# Task requirements:
Your answer should consist only of the lines below from the one with "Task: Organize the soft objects" through the one with "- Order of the", copied exactly.

= Beginning of Section =

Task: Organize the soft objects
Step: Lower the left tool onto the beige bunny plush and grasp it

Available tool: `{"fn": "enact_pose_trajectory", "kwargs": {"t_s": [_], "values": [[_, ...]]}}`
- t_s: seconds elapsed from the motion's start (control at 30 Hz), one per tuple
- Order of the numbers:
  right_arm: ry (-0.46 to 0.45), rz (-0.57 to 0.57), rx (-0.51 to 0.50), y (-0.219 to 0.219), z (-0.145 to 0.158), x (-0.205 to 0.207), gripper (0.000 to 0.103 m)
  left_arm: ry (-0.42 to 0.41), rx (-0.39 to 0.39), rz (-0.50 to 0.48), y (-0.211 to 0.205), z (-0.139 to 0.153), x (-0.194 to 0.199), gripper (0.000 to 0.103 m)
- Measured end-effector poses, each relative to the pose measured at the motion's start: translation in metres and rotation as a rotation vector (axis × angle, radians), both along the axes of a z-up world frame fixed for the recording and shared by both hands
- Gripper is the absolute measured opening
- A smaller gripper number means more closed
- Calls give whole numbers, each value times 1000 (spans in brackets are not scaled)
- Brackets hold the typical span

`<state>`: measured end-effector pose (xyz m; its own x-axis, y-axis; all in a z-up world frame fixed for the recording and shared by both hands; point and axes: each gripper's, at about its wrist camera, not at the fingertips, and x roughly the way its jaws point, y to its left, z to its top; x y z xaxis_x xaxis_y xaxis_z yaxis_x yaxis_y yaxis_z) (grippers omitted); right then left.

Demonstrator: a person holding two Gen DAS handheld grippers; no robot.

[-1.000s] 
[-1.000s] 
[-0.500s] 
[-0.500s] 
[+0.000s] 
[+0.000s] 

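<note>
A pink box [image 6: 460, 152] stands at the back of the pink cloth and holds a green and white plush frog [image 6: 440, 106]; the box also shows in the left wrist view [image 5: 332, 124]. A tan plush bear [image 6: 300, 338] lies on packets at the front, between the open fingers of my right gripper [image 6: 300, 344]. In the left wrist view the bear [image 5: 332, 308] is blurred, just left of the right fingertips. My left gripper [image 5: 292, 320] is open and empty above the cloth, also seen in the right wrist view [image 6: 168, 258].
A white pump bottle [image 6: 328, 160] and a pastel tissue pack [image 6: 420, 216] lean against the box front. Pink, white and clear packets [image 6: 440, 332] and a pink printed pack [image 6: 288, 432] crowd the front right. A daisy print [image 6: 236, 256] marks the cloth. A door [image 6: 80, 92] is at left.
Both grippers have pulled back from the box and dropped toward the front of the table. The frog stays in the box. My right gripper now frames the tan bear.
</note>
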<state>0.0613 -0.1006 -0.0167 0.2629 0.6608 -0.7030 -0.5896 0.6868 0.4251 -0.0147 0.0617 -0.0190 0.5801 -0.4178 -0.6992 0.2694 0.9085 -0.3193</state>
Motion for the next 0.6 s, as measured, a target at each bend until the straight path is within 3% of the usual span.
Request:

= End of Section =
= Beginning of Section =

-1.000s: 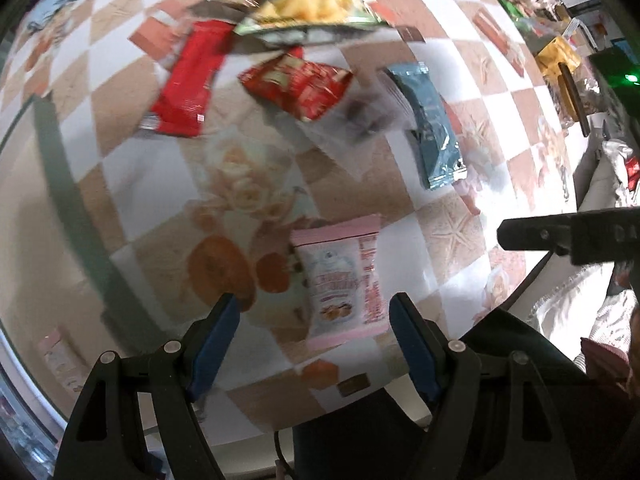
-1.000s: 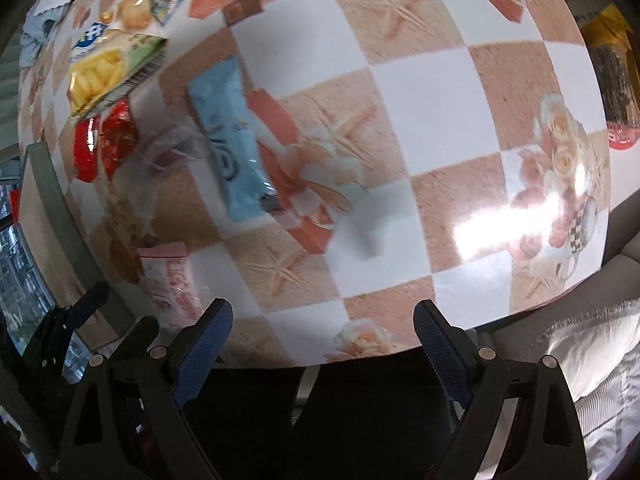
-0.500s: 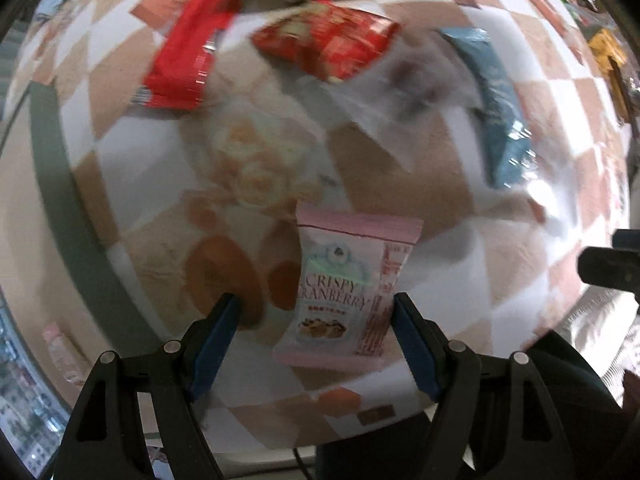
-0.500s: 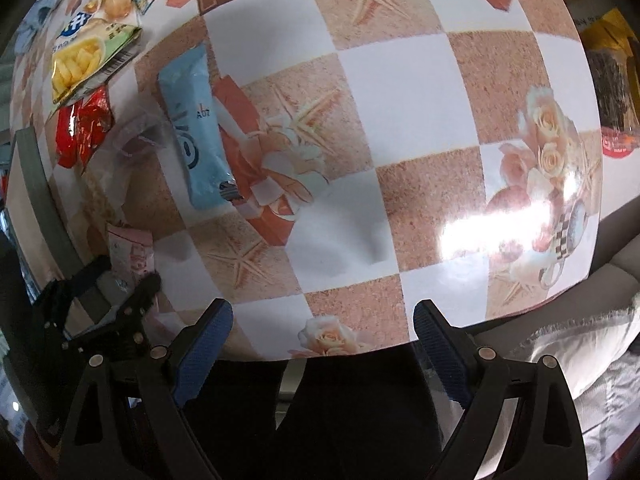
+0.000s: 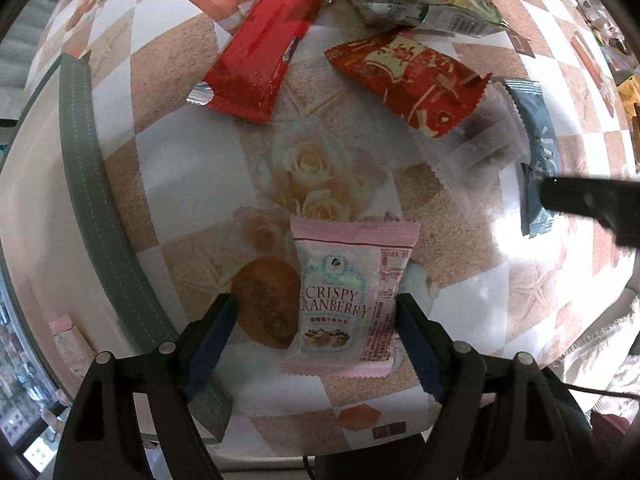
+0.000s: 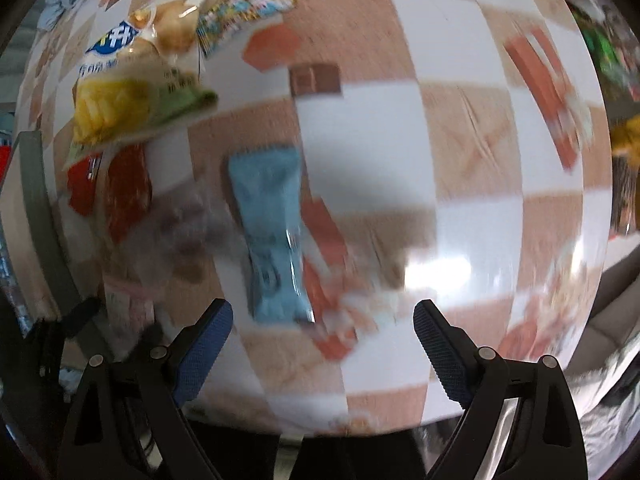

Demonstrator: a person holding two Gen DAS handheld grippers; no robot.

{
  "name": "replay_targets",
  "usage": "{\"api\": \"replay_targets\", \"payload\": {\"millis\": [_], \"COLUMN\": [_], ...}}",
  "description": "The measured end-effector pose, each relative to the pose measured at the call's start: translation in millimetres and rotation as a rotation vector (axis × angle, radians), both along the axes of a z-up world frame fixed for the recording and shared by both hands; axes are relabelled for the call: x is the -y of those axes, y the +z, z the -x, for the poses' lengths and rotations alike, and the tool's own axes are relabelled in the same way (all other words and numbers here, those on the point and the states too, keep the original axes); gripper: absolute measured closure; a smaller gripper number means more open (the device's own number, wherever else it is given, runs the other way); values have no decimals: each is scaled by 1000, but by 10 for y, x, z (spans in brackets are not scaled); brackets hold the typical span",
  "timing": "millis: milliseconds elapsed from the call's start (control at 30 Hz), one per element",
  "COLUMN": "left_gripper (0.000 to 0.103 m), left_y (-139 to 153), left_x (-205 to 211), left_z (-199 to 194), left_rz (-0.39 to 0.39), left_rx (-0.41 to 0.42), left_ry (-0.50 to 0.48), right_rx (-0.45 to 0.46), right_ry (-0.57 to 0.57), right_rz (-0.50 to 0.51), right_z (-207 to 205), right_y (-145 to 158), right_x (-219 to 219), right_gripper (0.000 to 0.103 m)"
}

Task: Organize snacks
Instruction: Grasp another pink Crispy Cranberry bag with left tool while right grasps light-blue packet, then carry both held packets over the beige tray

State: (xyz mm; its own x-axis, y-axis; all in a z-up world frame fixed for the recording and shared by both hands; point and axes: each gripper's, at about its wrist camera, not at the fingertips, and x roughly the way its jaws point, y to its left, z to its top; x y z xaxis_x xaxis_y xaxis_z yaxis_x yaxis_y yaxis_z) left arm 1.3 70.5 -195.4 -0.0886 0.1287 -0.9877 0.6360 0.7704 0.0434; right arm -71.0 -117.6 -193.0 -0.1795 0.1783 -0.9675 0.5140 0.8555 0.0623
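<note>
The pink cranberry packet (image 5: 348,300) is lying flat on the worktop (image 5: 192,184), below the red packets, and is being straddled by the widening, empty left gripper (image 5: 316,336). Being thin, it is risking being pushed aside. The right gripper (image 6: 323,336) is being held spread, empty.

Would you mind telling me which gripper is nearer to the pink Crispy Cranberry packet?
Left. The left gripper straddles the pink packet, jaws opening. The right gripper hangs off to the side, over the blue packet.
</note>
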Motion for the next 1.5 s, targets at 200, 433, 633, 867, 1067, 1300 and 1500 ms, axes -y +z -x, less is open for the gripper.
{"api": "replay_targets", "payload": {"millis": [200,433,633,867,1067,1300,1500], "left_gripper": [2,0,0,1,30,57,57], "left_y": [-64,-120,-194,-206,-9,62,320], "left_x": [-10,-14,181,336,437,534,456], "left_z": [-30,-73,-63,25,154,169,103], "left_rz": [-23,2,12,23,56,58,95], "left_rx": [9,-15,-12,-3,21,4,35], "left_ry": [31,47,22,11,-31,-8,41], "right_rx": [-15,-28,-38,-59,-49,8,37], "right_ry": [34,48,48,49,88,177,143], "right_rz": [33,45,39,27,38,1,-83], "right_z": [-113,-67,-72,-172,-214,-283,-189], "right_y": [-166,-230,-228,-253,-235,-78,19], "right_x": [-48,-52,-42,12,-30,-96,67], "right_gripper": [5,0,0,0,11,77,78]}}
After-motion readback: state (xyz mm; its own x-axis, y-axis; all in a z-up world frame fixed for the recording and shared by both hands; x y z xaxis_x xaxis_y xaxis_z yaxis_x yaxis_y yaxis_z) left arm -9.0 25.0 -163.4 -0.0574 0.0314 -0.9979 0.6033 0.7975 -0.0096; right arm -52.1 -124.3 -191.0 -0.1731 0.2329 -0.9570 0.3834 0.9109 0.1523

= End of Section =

# Written response:
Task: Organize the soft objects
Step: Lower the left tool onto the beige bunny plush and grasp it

Available tool: `{"fn": "enact_pose_trajectory", "kwargs": {"t_s": [_], "values": [[_, ...]]}}`
- t_s: seconds elapsed from the motion's start (control at 30 Hz), one per tuple
- Order of the numbers:

Nothing more remains to be added to the answer.